The name is FSIQ 3, made by Rhode & Schwarz. People usually use it to analyze spectra of different signals but it also has a possibility to be used as a vector analyzer and as a demodulator. First one – yeah whatever, but the second one sounds intriguing: it demodulates a decent set of some standard modulation signals and shows off I and Q in the time domain. It also shows constellations and binary data! How cool is that?
This is something I haven’t seen before so I needed to check it out. I found some signal generator (R&S SMIQ 03B) and plugged in some coax cable. I’ve set some modulation parameters as:
- carrier frequency: 1 GHz
- simbol rate: 100 k/s
- squared cosine filter/0.35
- IF bandwidth: 10 MHz
and after playing a while with the buttons got some nice images:
PSK
BPSK, or the most simple digital phase modulation, is when the carrier turns upside down on every bit change. There is only and I component and it has two values, 1 and -1. Therefore, we see two clusters on I axis in a constellation diagram:
QPSK: brings in the Q signal with two discrete values (1 and -1) and the carrier will change the phase for 90° on every bit change. Advantage: you have four symbols now and each consists of 2 bits.
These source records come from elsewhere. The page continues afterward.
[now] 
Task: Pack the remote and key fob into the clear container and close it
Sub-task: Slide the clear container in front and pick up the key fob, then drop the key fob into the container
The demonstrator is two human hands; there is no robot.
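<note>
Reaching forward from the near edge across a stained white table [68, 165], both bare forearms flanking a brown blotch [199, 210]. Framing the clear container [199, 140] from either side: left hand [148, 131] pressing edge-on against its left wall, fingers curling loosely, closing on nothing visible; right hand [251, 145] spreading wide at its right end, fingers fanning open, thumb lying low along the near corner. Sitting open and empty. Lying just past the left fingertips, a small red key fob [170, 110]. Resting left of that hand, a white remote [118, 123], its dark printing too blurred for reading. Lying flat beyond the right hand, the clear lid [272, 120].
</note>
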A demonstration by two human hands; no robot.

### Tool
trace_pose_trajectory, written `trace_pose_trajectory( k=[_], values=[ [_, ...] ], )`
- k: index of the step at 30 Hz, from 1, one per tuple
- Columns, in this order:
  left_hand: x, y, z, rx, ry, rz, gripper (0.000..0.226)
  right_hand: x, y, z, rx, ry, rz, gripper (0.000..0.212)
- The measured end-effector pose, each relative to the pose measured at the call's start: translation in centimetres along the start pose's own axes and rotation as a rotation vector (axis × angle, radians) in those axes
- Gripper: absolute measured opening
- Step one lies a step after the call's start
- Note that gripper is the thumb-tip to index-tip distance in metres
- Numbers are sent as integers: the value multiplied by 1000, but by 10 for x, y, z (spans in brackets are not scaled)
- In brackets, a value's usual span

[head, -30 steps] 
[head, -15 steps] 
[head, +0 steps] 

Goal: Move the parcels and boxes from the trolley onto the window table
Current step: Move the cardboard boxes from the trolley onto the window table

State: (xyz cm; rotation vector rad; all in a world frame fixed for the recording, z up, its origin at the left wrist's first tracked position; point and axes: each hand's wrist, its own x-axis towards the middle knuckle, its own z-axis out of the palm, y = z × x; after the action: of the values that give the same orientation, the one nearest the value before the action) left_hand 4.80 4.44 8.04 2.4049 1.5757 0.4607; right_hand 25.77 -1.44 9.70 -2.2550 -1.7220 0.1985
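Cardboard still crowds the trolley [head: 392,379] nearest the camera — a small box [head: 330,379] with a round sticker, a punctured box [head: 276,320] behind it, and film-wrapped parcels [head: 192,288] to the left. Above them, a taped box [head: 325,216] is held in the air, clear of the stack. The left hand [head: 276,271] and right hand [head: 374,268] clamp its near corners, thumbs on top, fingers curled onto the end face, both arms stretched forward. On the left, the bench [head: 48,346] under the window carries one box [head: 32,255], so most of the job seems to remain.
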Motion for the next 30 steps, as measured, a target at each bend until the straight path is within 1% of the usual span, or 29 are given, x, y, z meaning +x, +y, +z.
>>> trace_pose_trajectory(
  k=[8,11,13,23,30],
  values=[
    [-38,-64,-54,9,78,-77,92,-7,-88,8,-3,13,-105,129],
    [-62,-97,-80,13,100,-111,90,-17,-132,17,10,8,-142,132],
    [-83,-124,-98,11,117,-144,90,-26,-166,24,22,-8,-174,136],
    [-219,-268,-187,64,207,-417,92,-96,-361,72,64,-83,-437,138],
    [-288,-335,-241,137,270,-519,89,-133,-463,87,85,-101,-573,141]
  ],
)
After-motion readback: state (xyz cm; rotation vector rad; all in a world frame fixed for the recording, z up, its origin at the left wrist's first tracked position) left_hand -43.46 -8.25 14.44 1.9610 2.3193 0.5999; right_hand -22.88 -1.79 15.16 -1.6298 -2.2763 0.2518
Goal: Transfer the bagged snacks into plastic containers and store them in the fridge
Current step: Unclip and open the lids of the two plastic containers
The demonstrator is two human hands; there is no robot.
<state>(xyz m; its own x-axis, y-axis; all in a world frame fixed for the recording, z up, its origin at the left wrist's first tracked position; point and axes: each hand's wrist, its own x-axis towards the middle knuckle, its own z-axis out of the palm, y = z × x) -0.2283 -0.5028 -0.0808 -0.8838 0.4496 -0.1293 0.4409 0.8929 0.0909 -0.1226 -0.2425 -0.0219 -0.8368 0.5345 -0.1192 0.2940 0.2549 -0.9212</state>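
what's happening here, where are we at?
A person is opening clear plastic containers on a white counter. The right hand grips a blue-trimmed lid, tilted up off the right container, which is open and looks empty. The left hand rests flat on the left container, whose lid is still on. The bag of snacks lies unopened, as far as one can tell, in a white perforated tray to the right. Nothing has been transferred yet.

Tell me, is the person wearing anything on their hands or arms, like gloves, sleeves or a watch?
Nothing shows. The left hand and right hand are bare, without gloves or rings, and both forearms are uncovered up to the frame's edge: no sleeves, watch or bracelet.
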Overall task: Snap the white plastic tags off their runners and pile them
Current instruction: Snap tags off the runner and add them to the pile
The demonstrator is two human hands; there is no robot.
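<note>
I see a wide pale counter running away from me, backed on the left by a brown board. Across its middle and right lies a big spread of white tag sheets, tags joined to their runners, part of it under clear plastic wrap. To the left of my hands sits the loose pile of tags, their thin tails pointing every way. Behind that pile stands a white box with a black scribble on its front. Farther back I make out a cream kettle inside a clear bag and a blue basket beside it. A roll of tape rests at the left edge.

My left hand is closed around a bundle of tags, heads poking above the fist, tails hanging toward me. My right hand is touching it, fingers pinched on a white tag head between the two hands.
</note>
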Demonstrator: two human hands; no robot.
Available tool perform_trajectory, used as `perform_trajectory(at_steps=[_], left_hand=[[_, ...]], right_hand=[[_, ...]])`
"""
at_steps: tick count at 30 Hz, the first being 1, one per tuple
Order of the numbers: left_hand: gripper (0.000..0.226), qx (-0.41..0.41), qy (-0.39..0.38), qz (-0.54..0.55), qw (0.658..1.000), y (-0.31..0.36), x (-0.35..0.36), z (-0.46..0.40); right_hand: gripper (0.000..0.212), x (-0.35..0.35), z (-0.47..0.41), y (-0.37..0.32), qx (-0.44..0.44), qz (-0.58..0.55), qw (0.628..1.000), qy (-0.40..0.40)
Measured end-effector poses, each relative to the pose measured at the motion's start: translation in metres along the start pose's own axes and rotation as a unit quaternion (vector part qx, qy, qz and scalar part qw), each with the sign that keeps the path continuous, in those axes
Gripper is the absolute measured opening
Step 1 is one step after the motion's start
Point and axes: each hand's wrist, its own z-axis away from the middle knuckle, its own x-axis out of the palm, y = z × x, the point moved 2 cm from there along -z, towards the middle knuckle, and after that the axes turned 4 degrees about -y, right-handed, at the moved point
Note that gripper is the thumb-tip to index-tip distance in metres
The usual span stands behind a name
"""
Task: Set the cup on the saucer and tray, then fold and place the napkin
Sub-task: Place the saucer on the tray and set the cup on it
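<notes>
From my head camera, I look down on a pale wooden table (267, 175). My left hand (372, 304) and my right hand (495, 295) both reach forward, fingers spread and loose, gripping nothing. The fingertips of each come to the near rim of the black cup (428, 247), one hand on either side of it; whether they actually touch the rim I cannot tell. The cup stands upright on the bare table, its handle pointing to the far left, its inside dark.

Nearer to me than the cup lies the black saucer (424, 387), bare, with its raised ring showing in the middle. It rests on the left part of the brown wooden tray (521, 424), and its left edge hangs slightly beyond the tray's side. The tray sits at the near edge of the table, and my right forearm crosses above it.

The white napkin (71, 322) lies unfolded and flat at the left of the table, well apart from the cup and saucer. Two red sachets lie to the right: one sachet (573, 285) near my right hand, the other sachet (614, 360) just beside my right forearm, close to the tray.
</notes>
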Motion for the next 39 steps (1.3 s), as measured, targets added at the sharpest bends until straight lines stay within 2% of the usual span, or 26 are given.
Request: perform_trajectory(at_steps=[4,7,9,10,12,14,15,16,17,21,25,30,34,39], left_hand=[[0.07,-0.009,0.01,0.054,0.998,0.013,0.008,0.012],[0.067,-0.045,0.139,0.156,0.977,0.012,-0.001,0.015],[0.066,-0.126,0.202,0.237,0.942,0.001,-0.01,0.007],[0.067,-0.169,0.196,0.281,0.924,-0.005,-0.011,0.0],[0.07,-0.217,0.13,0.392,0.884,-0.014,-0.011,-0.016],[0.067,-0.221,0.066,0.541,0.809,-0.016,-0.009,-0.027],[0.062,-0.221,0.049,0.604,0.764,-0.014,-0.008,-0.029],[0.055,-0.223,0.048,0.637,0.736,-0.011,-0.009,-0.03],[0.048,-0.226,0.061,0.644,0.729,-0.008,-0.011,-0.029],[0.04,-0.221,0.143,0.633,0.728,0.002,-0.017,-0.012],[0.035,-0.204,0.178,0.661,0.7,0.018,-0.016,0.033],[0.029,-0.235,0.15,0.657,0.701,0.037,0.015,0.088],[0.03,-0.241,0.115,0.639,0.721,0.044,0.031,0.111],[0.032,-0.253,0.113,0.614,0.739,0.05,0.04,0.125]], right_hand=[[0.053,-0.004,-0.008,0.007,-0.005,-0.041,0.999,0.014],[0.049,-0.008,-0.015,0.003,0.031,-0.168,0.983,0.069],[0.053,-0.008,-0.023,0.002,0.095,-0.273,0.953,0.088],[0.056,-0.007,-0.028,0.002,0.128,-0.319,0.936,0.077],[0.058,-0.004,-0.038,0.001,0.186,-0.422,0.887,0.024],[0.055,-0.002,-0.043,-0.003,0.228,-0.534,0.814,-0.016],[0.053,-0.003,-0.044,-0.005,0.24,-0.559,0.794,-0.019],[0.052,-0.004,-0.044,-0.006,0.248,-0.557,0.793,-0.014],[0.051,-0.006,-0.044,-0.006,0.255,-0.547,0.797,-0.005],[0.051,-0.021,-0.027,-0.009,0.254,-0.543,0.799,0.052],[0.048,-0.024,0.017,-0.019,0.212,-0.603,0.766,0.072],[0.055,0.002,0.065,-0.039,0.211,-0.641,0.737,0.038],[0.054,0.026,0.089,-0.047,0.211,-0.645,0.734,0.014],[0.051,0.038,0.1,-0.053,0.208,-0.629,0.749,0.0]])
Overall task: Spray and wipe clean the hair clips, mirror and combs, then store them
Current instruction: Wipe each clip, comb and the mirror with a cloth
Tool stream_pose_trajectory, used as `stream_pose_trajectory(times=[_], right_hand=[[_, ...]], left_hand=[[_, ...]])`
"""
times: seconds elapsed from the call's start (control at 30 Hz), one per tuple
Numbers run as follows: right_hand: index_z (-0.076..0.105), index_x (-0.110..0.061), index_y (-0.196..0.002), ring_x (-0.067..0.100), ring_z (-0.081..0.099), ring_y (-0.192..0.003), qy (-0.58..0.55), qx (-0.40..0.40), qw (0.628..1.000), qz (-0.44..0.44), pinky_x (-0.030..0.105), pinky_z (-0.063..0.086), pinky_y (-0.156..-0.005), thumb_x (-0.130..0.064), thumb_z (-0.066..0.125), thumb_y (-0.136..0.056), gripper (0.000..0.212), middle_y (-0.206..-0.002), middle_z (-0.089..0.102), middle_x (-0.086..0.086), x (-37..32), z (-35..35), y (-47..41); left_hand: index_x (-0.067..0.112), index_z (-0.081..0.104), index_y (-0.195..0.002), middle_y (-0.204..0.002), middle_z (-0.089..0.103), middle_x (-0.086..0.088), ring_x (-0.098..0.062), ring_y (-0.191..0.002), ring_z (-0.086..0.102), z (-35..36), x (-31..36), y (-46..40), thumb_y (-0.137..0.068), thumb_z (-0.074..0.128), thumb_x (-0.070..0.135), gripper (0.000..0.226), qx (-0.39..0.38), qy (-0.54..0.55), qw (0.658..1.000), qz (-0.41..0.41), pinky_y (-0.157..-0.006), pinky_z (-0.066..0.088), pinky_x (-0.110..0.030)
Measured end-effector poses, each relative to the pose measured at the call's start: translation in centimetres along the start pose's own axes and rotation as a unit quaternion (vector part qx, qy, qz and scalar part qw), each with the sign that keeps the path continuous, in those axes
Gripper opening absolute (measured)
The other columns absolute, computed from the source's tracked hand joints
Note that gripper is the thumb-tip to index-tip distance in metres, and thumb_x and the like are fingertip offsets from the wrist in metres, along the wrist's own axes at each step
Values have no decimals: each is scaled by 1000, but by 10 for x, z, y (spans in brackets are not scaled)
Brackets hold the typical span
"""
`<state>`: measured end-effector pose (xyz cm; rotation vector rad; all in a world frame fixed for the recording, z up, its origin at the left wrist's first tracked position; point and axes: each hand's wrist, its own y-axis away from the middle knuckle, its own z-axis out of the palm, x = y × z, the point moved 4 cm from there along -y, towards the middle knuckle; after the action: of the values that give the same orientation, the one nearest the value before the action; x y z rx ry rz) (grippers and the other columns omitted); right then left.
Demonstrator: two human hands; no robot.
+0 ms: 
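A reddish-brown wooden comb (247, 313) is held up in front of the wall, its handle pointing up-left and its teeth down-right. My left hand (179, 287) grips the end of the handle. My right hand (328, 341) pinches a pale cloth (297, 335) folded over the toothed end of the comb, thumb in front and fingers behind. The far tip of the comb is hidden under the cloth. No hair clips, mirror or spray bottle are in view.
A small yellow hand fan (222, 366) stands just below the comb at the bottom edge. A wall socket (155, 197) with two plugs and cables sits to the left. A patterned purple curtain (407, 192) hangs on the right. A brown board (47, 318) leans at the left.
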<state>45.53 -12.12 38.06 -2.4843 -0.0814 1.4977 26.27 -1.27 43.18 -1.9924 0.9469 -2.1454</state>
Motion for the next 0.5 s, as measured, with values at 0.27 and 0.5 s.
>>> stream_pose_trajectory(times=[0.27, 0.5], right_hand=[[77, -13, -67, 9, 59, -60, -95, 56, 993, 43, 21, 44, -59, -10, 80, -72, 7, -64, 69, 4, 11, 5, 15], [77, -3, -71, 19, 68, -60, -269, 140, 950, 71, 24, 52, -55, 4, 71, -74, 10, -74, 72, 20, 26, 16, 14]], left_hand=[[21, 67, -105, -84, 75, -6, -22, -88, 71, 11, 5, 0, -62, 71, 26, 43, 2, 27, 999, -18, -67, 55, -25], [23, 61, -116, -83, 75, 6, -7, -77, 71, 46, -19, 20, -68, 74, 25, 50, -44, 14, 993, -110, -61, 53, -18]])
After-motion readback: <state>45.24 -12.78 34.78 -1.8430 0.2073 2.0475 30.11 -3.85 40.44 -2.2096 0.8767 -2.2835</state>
8-PSK Now, do double the data rate, divide phase in I-Q plane again…and you get the idea. Result will be the 8-PSK.
QAM
More interesting and vastly more used in communications is QAM, where alongside the phase you can modulate the amplitude too. In how many ways? Only the sky is the limit, but for this machine the limit is 16 symbols. Sorted in a nice looking grid.
FM Demodulation
This machine also supports the analog demodulation. And there are some speakers too. So, natural thing to see is if it can reproduce FM radio sound. I tucked a simple wire in an RF port (don’t tell it to any of my colleagues) and turned it on. The result pretty awesome.